Other free events and experiences during Auckland Art Festival include an aerial dance event at Coyle Park on 5, 6 and 7 March called The Air Between Us. It’s the first half of a double feature in the park that’s followed by A Figure Exhales, a site specific outdoor performance, meditative and stylised for visual impact by performance artist and choreographer Zahra Killeen-Chanc. Just out of the local hood is Te Uru Waitakere Contemporary Gallery where another free art installation, Ka Mua, ka Muri, runs from March 6 to 21 March. A sound and moving image installation from artist Shannon Te Ao, it explores our experience of time, history and song, using the road movie genre as its starting point. The film also includes two original songs developed by Te Ao in collaboration with Kurt Komene.
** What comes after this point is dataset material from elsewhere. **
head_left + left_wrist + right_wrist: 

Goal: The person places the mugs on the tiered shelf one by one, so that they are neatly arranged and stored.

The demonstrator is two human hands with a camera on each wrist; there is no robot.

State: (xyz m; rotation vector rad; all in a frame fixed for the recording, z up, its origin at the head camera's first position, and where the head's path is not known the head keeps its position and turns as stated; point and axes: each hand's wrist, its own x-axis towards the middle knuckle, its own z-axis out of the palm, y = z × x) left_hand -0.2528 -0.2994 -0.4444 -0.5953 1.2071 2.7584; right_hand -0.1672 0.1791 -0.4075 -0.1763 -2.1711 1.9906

Shannon Te Ao, Ka mua, ka muri, 2020. Photo Laura Findlay www.aaf.co.nz

Gundry St and Karangahape Road is the site for The Educate to Liberate – Polynesian Panthers Mural project which begins on March 4. It’s one of the many free experiences locals can enjoy as part of the Auckland Art Festival. It’s an international collaboration created by the Whakaako kia Whakaora Collective (Huriana Kopeke-Te Aho, Numa MacKenzie, Toa Sieke Taihia, Emory Douglas, Tigilau Ness and Chris McBride) that reflects the experiences of many Pasifika families in our local area and beyond. Festival orgnanisers describe it as a visual celebration of the interconnectedness between the Polynesian Panther Party of Aotearoa and the Black Panther Party of the American Civil Rights movement – a positive inspiration for future generations.

The Air Between Us: Chloe Loftus and Rodney Bell www.aaf.co.nz

Whether you are a collector or just someone who finds inspiration through the arts, there is so much that can be enjoyed strolling our local streets or just by going a little further afield this March.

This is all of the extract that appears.